17 sirens went off across Ardmore Thursday as part of a citywide tornado drill. Conducted by the Ardmore Department of Civil Emergency Management- it gave residents, school kids, AND even city employees the opportunity to practice their emergency plans.
"Businesses, I mean a lot of times people don't think about while you're at work what you're going to do and you know we have a perfect example two weeks ago in Norman a tornado went through at 4 o'clock in the afternoon when people were still at work so people need to know what to do at work also." said Amber Wilson Ardmore Emergency Management Director.

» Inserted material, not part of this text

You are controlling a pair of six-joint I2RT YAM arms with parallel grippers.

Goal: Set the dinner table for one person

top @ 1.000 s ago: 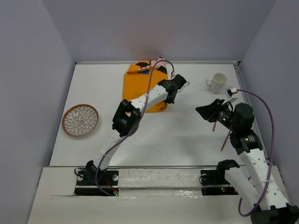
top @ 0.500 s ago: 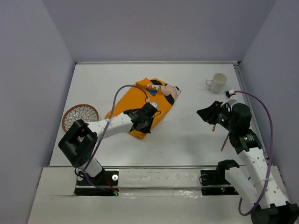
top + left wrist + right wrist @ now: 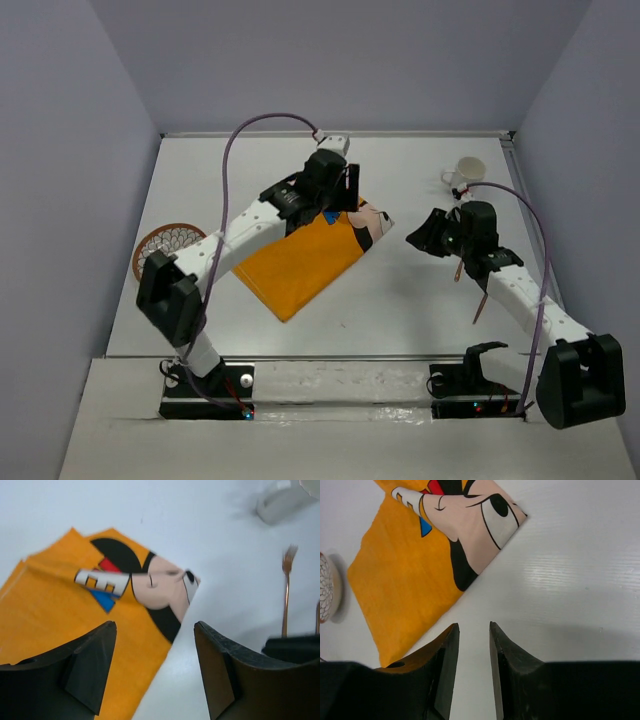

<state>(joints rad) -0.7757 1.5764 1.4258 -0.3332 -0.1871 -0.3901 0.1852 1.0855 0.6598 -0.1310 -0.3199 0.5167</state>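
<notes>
The dinner table [image 3: 400, 300] is a white top. On it the orange cartoon-mouse placemat [image 3: 300, 255] lies spread flat and diagonal, its mouse corner at the right. My left gripper [image 3: 350, 192] hovers over the placemat's far corner, open and empty; in the left wrist view the placemat's [image 3: 60, 610] right edge runs between the left gripper's [image 3: 155, 630] fingers. My right gripper [image 3: 428, 234] hangs just right of the mouse corner. In the right wrist view the right gripper [image 3: 473, 626] has a narrow gap with only bare table in it, the placemat [image 3: 415, 570] ahead.
A patterned plate [image 3: 160, 245] sits at the left, partly behind the left arm. A white mug [image 3: 466, 172] stands at the far right. A copper fork [image 3: 458, 268] and another thin utensil [image 3: 480, 300] lie under the right arm. A metal rail [image 3: 508, 180] edges the right side.
The left gripper dragged the placemat toward the near side, let go, opened and rose back to the far corner. The placemat now lies unfolded. The right gripper moved a little left and farther.
</notes>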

Diane Hall has worked at the Carter County commissioners office for four years she says she knows what to do and where to go if a tornado were to strike while she is at work.
"Once the sirens go off then we walk to the corridor and down to the basement, we have a basement here in this building Said Hall.
Hall said that most people have an emergency plan for when they are at home but said a tornado can happen at any time.
"I'm sure they don't think about things like that and you've got to have a plan whether you're driving in the car or in the workplace or at home" said Hall.
Paul Tucker, director of Carter County Emergency Management has helped employees by designing a personalized floor plan that includes tornadoes refuge areas for several Carter County business buildings.
"The courthouse, Annex 1, Annex 2, and Annex 3, along with the district barns" said Tucker.
He said every workplace is different and if you need help developing an emergency plan for your workplace Emergency Management would be glad to help.
Emergency officials recommend if your employer does not have an emergency plan of action, to get together with your coworkers and come up with one.